Jack stood by passively throughout the entire ordeal, unable to help without any Pokemon. He was finally jolted out of his trance when he noticed that the room was glowing a faint red, but it was too late. There was nothing to do as the pulse of energy knocked him down and disabled him. "After all this," he whispered, "I get betrayed by Goodwin. I should have seen it coming."


----------



## Anomaly 54

Hilao sighed a sigh of relief when Andrew's Dragonite stopped the needle. Suddenly, his feet began to warm up. "Ooh, this can't be-" His Pokémon screamed in pain. Tropius, who had just been hit by a Fire Blast, ploughed into the ground and fainted. Hilao fell to his knees, barely able to speak. "You'll get yours, Goodwin!" He yelled, before collapsing onto the ground.


----------



## River

Zack sat still by the Elemental who he had decided to stay here and protect, Suddenly the boy opened his eyes and looked up at him, a confused look flitted across his face before a red light glowed from the next room. "Oh no..." Zack Grabbed Blake and attempted to haul him to his feet but he was too late, pain shot up through his body and he collapsed to the ground and lost consciousness.

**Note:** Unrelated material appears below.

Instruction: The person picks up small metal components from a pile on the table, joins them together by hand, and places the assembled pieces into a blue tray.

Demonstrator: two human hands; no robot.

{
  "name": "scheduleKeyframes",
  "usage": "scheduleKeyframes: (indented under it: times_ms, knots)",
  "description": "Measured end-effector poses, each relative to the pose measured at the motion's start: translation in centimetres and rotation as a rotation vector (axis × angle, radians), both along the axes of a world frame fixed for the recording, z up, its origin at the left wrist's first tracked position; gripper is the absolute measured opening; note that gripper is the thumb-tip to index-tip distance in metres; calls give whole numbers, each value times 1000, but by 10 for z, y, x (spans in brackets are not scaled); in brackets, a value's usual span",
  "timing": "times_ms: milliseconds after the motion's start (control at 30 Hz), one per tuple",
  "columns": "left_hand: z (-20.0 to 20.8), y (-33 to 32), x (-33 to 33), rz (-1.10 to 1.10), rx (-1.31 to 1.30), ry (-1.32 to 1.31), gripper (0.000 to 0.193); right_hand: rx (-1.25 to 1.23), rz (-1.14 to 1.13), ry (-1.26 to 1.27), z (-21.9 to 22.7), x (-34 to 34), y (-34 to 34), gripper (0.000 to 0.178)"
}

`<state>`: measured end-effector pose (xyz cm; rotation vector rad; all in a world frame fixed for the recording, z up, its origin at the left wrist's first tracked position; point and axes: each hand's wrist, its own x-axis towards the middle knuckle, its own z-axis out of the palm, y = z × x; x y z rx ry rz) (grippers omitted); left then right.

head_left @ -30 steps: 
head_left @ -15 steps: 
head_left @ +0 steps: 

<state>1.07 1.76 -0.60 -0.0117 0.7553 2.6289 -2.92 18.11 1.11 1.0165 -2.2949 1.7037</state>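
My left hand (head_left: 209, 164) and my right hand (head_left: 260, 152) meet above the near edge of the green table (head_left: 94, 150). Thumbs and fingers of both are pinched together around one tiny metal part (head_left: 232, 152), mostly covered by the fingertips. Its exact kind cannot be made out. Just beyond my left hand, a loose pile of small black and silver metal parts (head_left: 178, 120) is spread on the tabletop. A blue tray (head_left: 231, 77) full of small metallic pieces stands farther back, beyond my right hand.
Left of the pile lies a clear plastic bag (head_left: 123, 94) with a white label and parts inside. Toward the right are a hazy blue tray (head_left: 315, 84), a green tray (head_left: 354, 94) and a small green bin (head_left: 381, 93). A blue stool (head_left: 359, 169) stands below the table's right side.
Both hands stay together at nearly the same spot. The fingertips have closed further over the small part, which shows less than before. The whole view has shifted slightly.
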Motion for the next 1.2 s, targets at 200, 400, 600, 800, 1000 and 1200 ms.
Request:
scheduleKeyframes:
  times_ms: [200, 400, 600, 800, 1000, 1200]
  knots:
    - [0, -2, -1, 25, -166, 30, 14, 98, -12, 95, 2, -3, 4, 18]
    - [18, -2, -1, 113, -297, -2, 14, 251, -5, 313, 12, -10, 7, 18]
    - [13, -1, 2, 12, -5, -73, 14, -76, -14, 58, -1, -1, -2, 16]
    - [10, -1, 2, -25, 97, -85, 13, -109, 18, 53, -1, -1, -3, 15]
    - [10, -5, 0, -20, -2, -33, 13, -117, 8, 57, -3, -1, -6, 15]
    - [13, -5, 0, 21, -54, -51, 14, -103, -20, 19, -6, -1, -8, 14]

---------------------------------------

Blake barely had time after the light had turned on to begin to levitate. Pain shot threough his body and the agent who had helped him collapsed to the ground and lay there writhing. Blake was unable to move but atleast he was conscious. he looked around; his friends had fallen to the ground as had the Agents in the room, Ellie remained laying on the gorund and from where he was he could not see Hilao. "_This is not good_" Arctica and Fantom floated towards him, "_We aren't touching the ground so we aren't feeling the full effects but even pokemon cannot last forever._" Blake nodded and looked at Volt, Sable and Jade, each had fallen to the ground. 
"Who's that behind you?" Fantom peered past Blake at the fallen Agent, "And why does he look so much like you?".
Blake turned and looked at the body, "I- I think he is my brother, why else would he help me?" Suddenly a wave of pain ran through his body and he collapsed to the ground, "Help... the others".


----------



## Mercy

((Yeah, same actually... :( ))

Hailey smiled, waiting for a good battle. Lucille, however, was not looking for a battle as she was in a huge hurry. Illiamna stepped forward, baring her teeth, also ready for a fight. "Stand down Illi," Lucille spoke. The Vaporeon was confused, but knew she had to trust her trainer and did as she said. Hailey looked somewhat miffed. "What are you doing, girl?"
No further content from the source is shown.